I'm musing over whether we need to be able to define a "record," mainly to say what the minimum is that someone could expect to receive.

I'm also considering the need to define relationships between records -- like the FRBR work/work and work/part relationships. As I said in my post on linking, I see a difference between dependent and independent links, and these, in my mind, would be independent links, and may point beyond a particular database or system. I'll think more about this, and welcome comments.

2 comments:

Anonymous said...

Do you envision the elimination of or a replacement for notes that indicate the source of transcribed values like titles? For example, there are the notes "Title from cover" or "Cover title," which I think are a waste of time and characters. I think the same way about brackets around cataloger supplied information. I am not so much against the idea of it as I am against the the way that it's handled. This is the kind of thing that could be indicated somewhere else behind the scenes in a more formal way, perhaps like the second indicator value in 246, if we think in MARC terms, or maybe even not at all. I say save those characters for a controlled value where it makes more of a difference. What do you think?

Karen Coyle said...

I hadn't gotten to the point of thinking about the notes relating to transcribed values, but I think you are right. My main concern is that there is nothing in a machine-readable format that tells you what elements are transcribed and what elements are "provided." If we think that transcription is a particular "privileged" type of data, then we need to code it as such for machine processing. In such an environment, I can imagine that there could still be reasons why a cataloger would want to indicate where the transcribed title came from as information to other catalogers (most users will not care) -- but that would be information for fellow (human) catalogers, not for any machine operations.

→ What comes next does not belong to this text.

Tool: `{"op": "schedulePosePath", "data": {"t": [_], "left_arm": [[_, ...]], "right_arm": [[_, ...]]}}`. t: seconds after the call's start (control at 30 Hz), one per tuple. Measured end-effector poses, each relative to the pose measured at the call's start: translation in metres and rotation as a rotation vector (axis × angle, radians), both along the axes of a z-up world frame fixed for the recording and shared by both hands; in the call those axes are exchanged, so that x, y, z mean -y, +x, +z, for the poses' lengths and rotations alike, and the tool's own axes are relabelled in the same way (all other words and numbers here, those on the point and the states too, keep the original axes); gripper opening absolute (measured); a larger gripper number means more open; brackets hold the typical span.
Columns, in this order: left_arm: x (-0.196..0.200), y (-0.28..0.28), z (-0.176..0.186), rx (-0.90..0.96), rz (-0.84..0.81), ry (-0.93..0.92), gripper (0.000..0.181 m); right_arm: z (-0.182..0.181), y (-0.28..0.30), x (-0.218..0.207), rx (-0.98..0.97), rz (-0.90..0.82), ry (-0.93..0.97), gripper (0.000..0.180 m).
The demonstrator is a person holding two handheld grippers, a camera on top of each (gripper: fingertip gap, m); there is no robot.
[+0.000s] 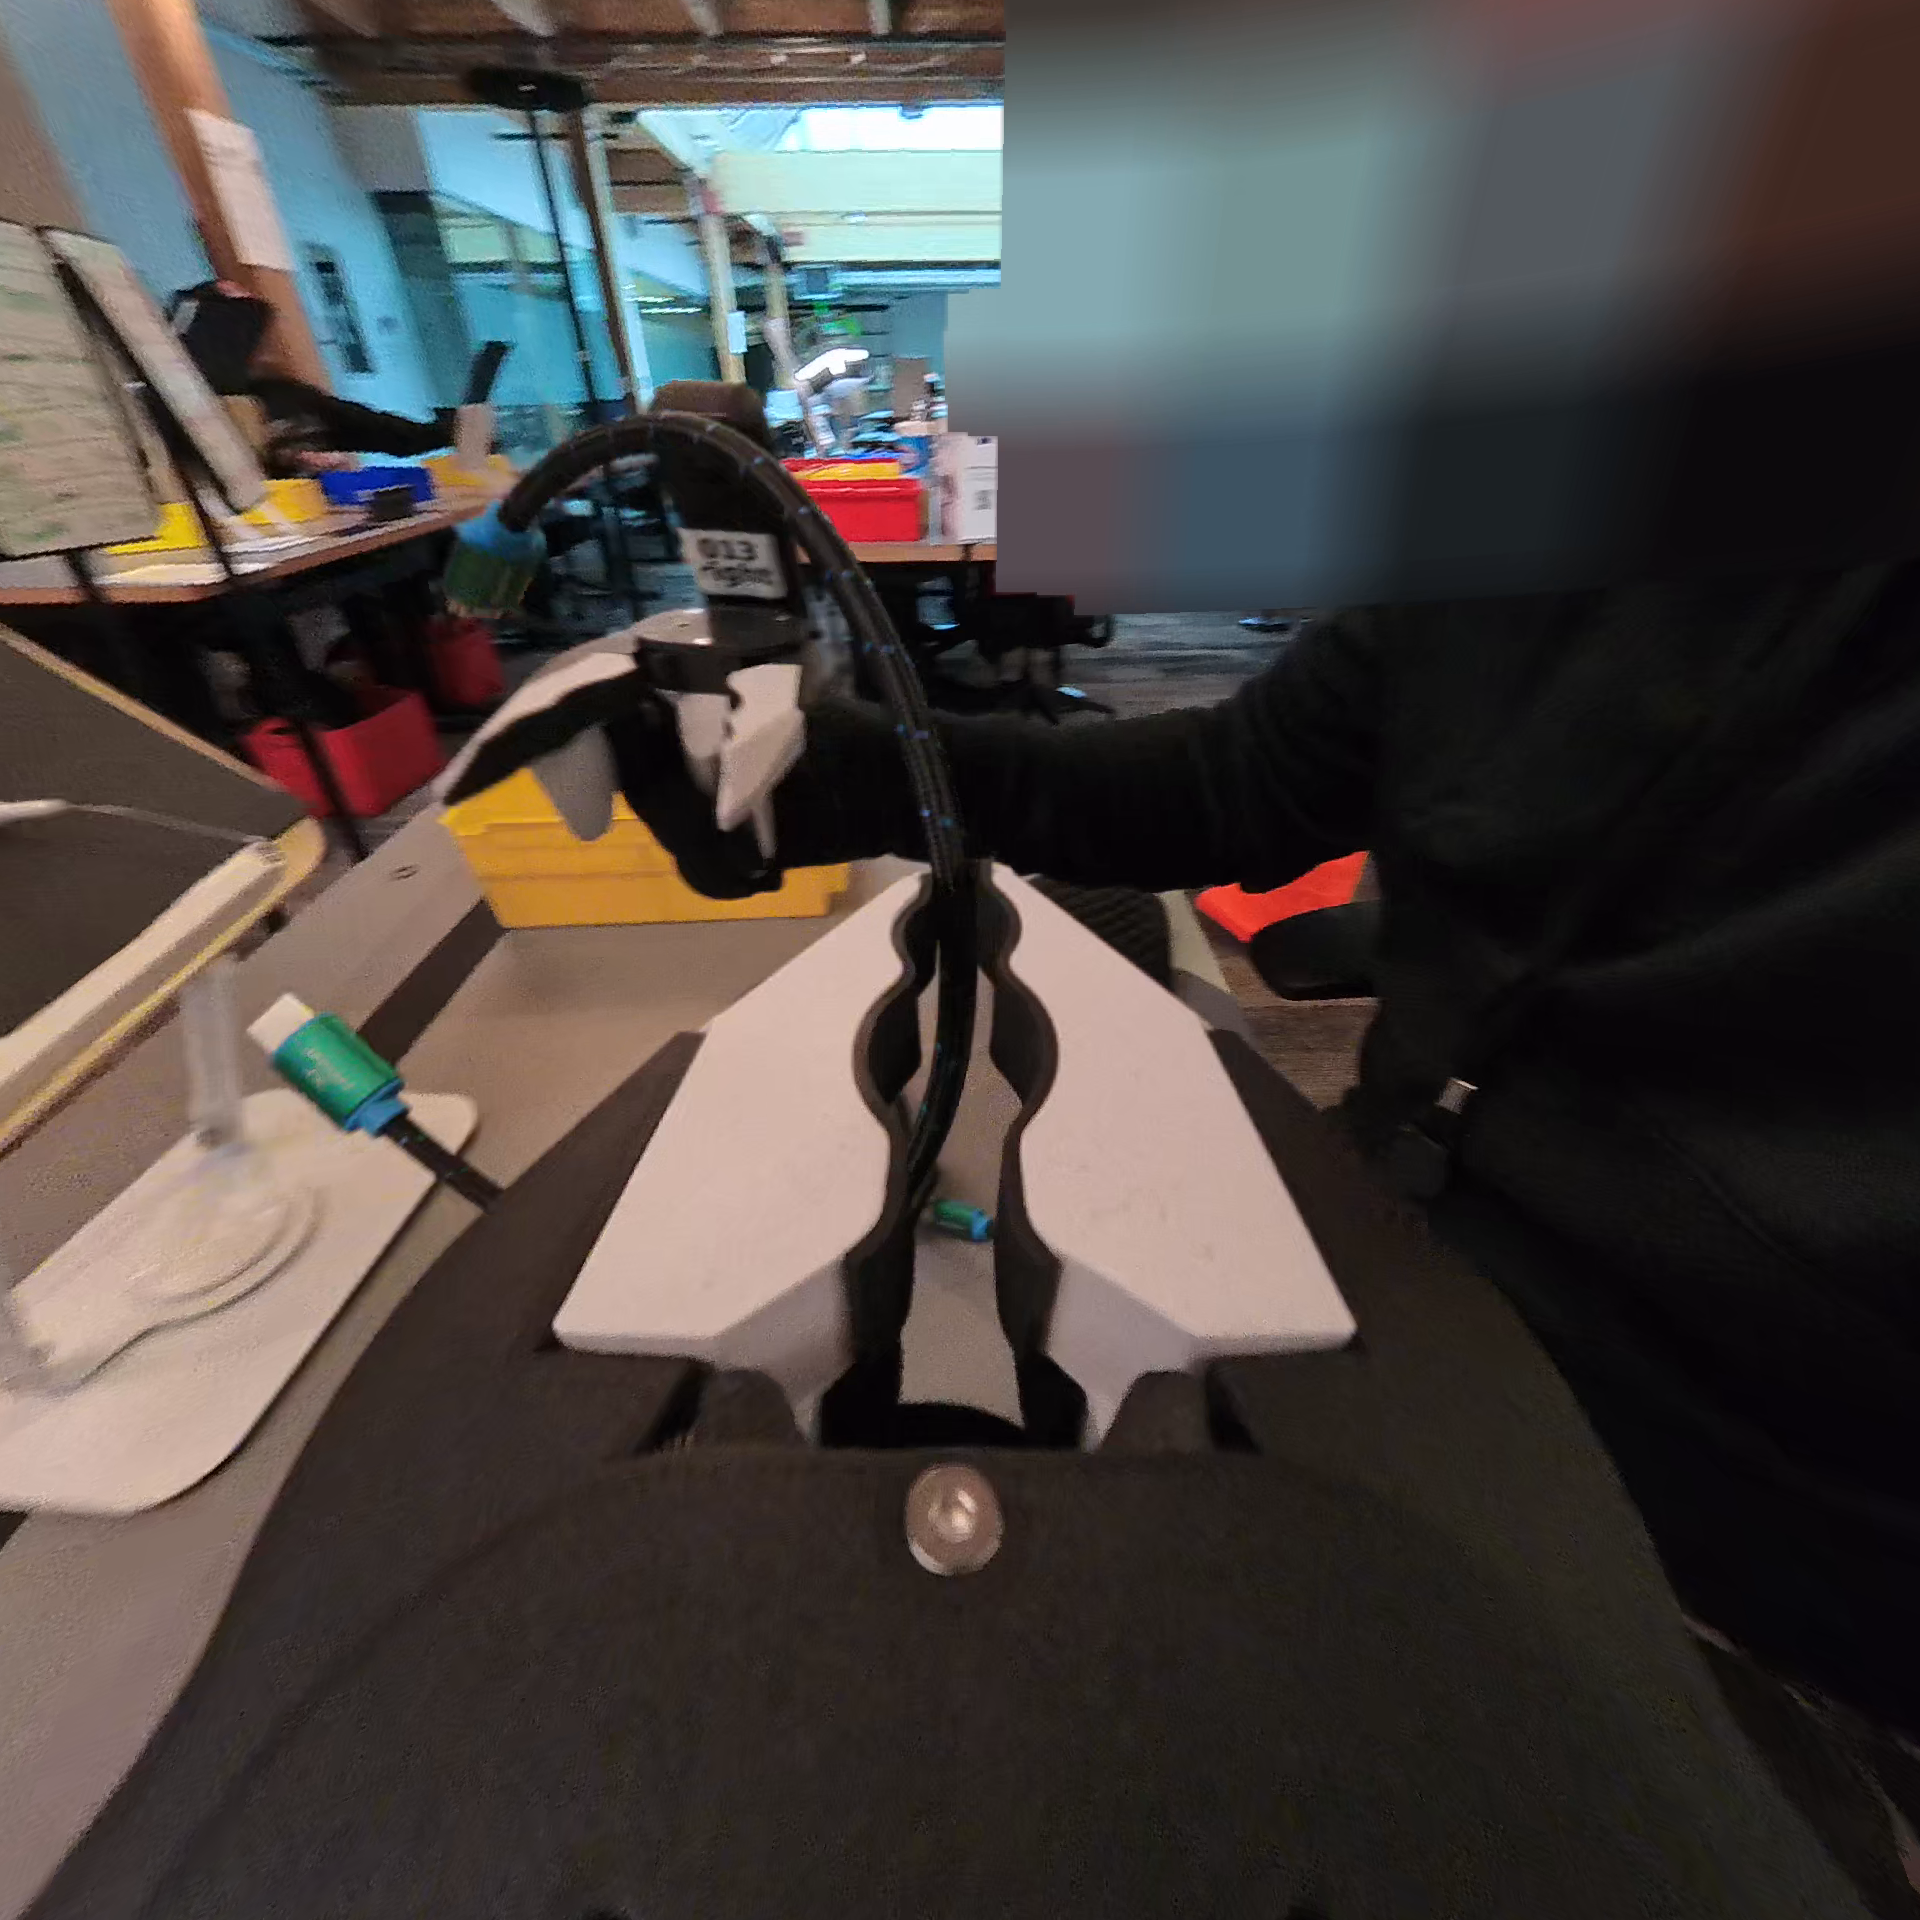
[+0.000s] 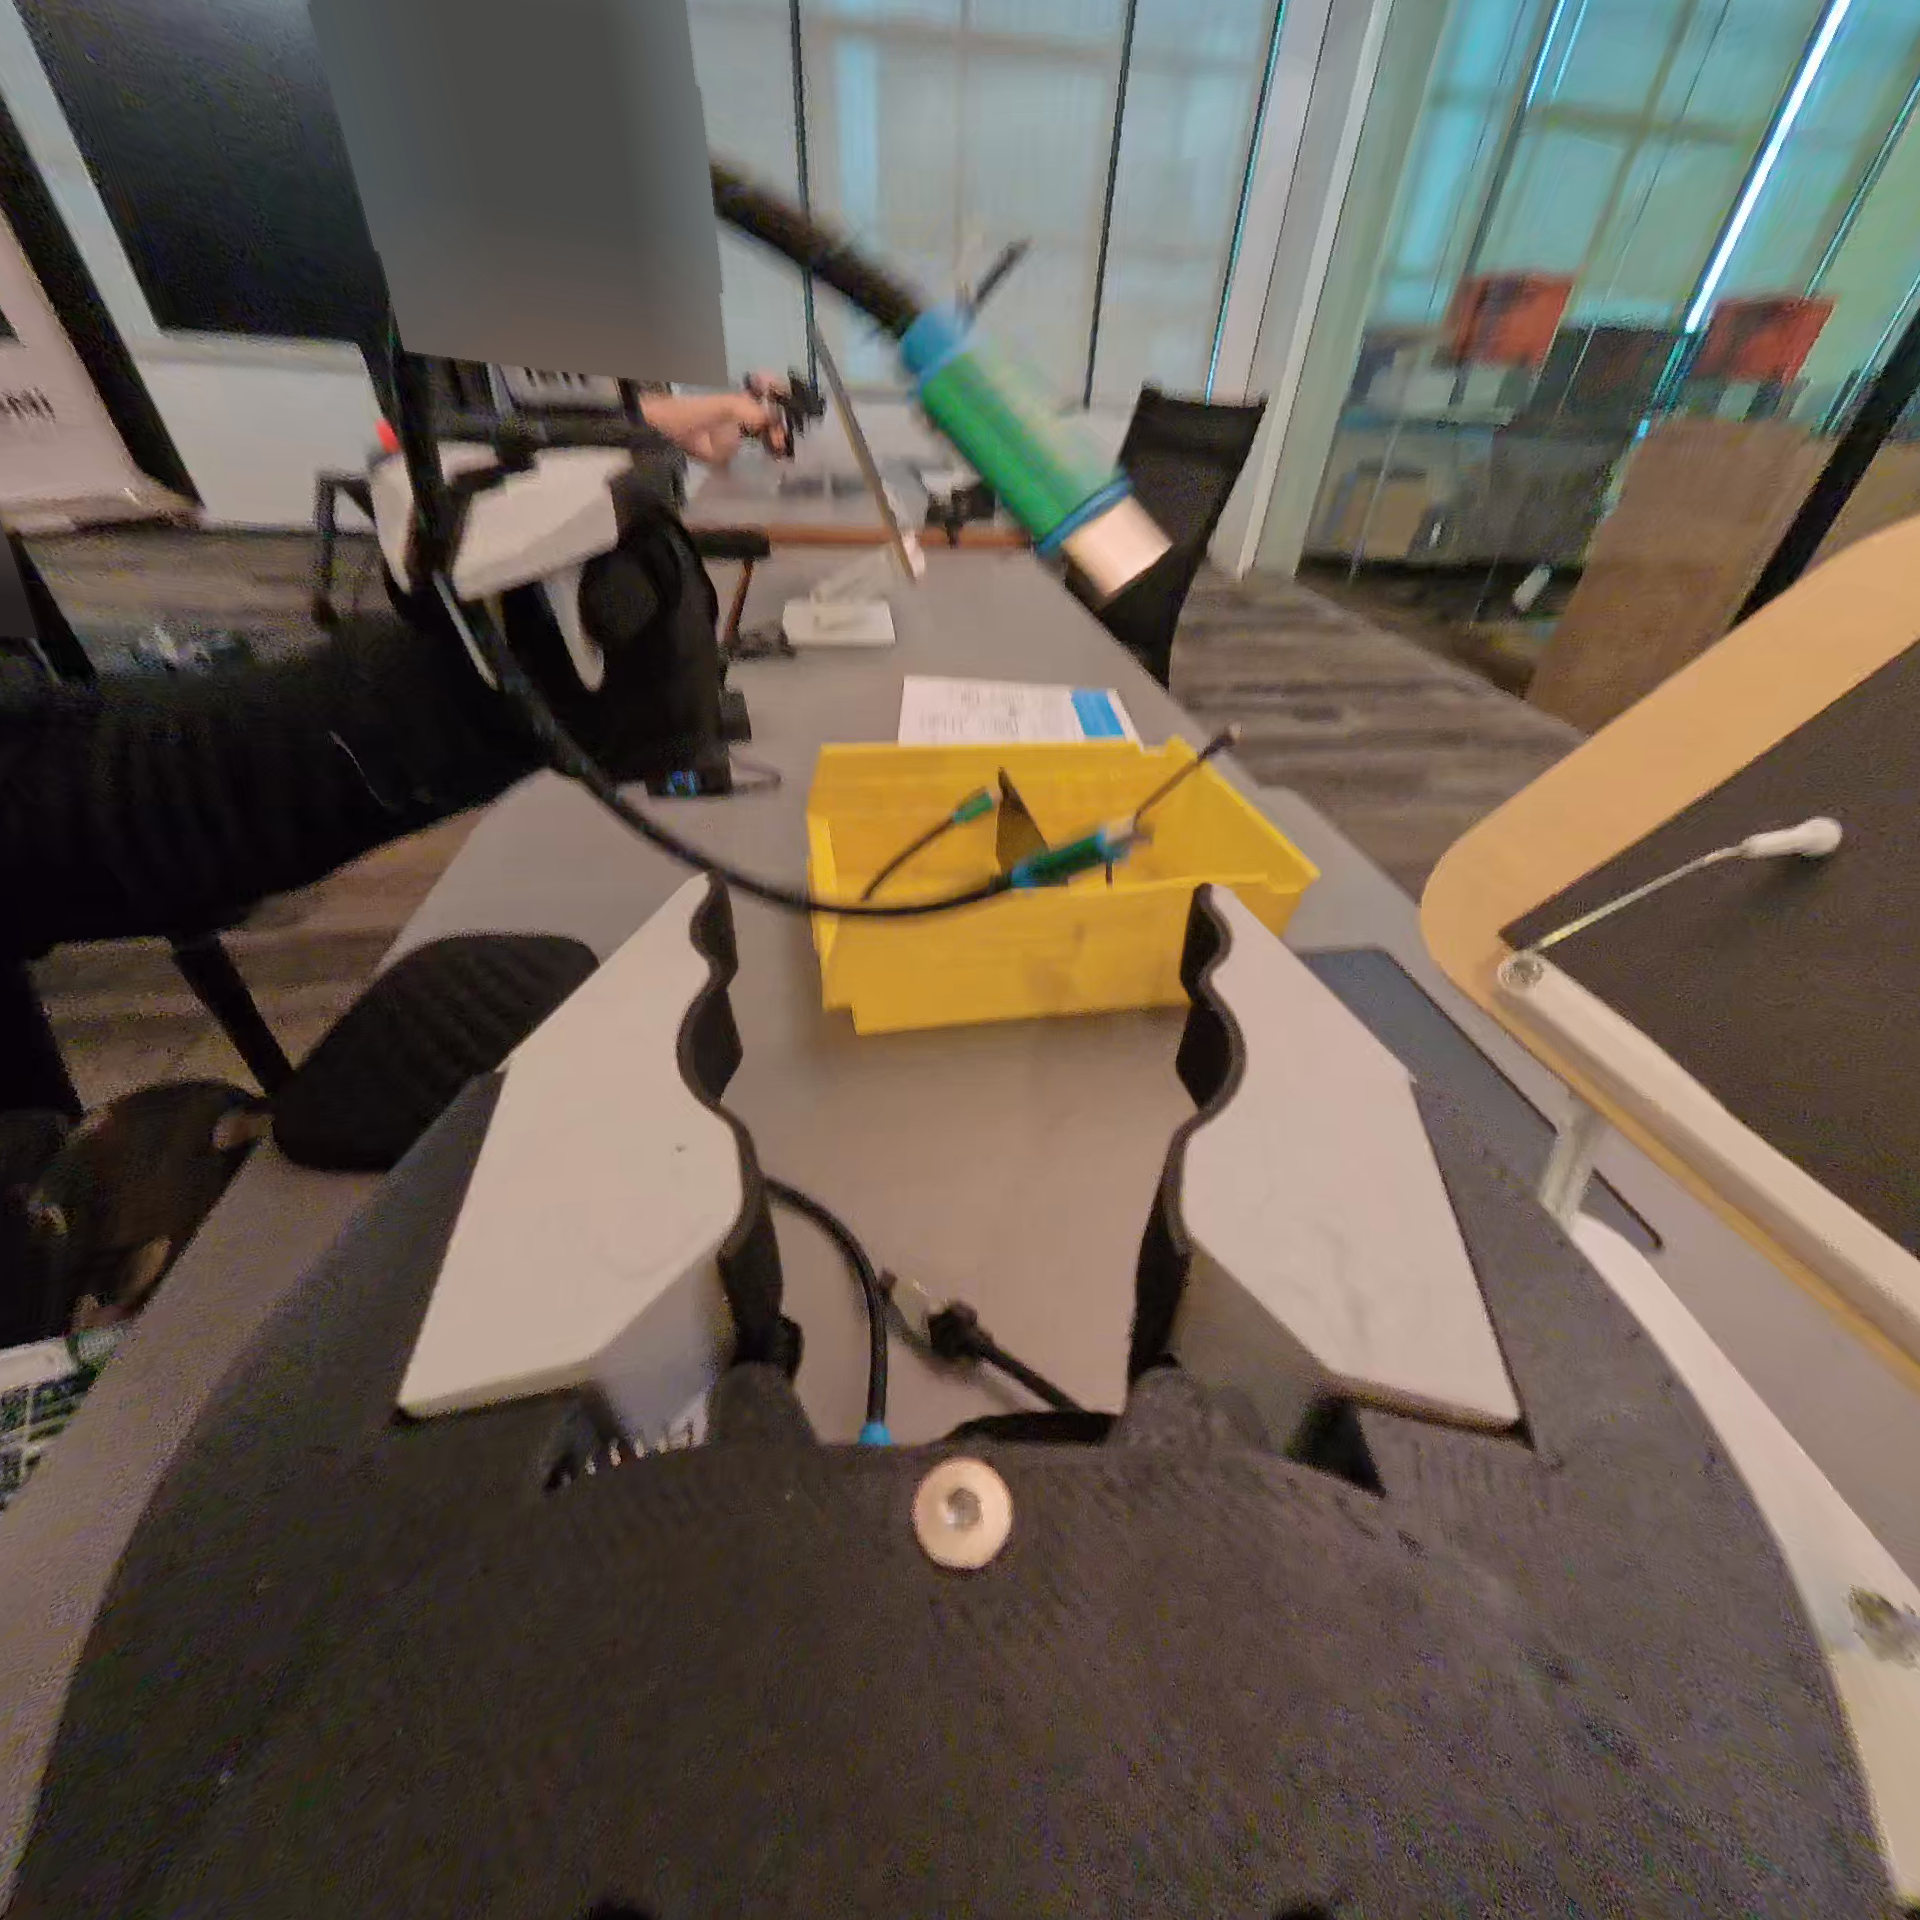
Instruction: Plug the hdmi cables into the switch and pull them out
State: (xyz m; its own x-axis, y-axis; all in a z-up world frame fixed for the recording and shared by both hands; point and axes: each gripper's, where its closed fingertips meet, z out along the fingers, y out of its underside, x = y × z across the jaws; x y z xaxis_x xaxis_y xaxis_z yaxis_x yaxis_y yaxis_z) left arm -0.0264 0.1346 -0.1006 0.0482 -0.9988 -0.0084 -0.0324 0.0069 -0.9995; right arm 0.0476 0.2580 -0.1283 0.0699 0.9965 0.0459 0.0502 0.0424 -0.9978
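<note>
My left gripper is shut on a black braided HDMI cable. The cable arcs up and over to its green and blue plug, which hangs in the air. That plug shows blurred close in front of the right wrist view. My right gripper is open and empty above the grey table; it also shows in the left wrist view, held by a black-gloved hand. A second green plug lies on a white plate. I cannot make out the switch for certain.
A yellow bin on the table holds more green-plugged cables. A black cable with a small connector lies under my right gripper. A wood-edged black board stands at the right. A black chair is beyond the table. The white plate is closer to my right gripper, around 30 centimeters from its tips; the left tips are 45 centimeters off.
</note>
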Motion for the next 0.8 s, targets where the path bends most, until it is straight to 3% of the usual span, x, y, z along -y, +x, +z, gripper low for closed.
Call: {"op": "schedulePosePath", "data": {"t": [0.17,0.5,0.8], "left_arm": [[0.015,0.014,-0.008,0.021,-0.124,-0.042,0.005],[0.014,0.021,-0.025,0.036,-0.177,-0.100,0.005],[-0.007,0.021,-0.060,-0.033,-0.122,-0.180,0.005]], "right_arm": [[0.025,0.014,0.023,-0.177,0.122,-0.035,0.075],[0.026,0.033,0.047,-0.218,0.245,-0.032,0.021],[0.020,0.043,0.053,-0.156,0.219,0.011,0.018]]}}
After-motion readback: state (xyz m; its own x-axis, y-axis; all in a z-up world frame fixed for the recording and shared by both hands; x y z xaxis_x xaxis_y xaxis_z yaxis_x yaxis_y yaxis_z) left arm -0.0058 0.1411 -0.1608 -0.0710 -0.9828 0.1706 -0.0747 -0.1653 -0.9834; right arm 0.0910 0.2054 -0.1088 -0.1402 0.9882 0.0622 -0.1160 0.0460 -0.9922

Those notes and the brackets are not suitable ways to encode aspects of the data in a machine-actionable world, so if we can find a better way to convey meaning we should use it.

I agree with your statement: "I am not sure much against the idea of it as I am against the way that it's handled." It's a matter of finding a better way to carry some of the messages that we have in traditional catalog data, and to encode them in ways that we make make more use of them in computer systems.